The steps to “equitise” (privatising) a Vietnamese State-owned enterprise (SOE) are not straightforward. For example, a potential strategic investor in an equitised Vietnamese SOE may have to enter into more transaction documents than those required in a private company. Under the equitisation regulations, a strategic investor in a Vietnamese SOE should enter into the following transaction documents:
- In-principle Agreement specifying at least the number of shares and the share purchase price to be purchase by the strategic investor;
- A deposit agreement whereby the strategic investor registers to purchase shares and deposits 10% of the share purchase price; and
- A share sale and purchase agreement whereby the strategic investor purchases shares in the Vietnamese SOE.

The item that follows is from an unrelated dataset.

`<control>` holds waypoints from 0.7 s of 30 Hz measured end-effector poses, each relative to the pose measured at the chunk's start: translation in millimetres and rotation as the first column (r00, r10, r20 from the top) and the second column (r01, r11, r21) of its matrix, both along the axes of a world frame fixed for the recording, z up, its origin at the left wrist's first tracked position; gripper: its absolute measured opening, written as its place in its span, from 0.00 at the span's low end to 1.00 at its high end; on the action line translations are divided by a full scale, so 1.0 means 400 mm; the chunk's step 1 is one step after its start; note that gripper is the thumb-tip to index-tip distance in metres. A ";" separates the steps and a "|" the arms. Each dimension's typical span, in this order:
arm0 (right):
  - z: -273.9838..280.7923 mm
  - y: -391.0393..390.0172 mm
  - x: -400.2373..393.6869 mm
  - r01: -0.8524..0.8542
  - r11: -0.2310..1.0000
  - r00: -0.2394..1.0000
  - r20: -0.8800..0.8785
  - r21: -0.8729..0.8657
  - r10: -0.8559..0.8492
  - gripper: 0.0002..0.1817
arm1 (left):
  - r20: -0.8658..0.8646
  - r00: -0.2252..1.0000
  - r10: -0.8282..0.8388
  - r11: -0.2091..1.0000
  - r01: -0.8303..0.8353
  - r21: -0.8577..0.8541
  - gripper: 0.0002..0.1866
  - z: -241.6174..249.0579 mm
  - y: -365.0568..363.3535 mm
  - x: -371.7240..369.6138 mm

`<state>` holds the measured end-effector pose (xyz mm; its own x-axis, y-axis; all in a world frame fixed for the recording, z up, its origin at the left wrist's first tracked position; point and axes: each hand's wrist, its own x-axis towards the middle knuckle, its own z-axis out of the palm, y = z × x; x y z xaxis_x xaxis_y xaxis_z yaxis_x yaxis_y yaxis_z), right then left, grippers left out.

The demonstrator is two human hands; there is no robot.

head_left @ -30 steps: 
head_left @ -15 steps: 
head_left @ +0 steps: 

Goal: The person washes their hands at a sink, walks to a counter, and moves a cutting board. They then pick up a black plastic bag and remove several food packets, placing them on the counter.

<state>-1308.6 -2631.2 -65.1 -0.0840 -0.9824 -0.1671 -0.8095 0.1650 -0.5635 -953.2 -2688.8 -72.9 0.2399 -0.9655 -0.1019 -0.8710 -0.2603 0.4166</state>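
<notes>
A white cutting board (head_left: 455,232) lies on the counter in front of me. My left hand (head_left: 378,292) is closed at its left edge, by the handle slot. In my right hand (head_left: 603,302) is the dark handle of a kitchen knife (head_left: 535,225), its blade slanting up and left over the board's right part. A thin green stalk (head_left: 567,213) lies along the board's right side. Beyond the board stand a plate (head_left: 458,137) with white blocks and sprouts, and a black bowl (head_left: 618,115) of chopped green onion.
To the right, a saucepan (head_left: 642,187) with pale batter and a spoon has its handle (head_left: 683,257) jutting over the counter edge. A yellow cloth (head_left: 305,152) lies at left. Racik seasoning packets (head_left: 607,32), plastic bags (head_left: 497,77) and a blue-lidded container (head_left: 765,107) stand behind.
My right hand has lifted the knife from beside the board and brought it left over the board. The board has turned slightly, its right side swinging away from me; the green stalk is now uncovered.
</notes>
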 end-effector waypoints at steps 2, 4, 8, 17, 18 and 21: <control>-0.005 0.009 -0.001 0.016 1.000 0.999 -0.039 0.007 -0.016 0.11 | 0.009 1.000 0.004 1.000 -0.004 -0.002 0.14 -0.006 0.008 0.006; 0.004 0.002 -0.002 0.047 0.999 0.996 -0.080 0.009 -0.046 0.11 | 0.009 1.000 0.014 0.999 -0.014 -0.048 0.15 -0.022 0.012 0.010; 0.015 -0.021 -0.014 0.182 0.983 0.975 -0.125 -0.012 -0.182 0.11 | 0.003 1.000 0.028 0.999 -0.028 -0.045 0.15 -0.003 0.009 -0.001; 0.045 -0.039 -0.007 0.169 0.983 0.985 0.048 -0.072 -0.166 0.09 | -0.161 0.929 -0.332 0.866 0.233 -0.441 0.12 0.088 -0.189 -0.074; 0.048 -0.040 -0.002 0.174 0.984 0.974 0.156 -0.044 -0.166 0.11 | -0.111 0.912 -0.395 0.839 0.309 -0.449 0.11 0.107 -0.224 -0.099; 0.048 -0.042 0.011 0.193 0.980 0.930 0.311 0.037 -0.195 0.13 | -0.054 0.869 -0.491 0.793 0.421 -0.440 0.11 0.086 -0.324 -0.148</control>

The need for three agreements instead of one is due to the following requirements under the equitisation regulations:
- A strategic investor is required to pay the purchase price within five working days from the signing date. Therefore, if a strategic investor only signs a share sale and purchase agreement, it may have to pay the purchase price earlier than expected;
- The strategic investor and the SOE are required to “agree” on the number of shares and the share purchase price before the strategic investor is approved to be a strategic investor. Therefore, an In-principle Agreement should be entered into for the purpose of obtaining necessary approval for the strategic investment; and
- A strategic investor is required to make 10% deposit at the time of “registration” for purchasing shares. The SOE may return the deposit to the strategic investor if the parties fail to reach agreement. An SOE does not have clear right to return the deposit to the strategic investor after the agreement is signed. Therefore, a deposit agreement is necessary to handle the deposit unless the strategic investor is prepared to pay 100% of the purchase price immediately.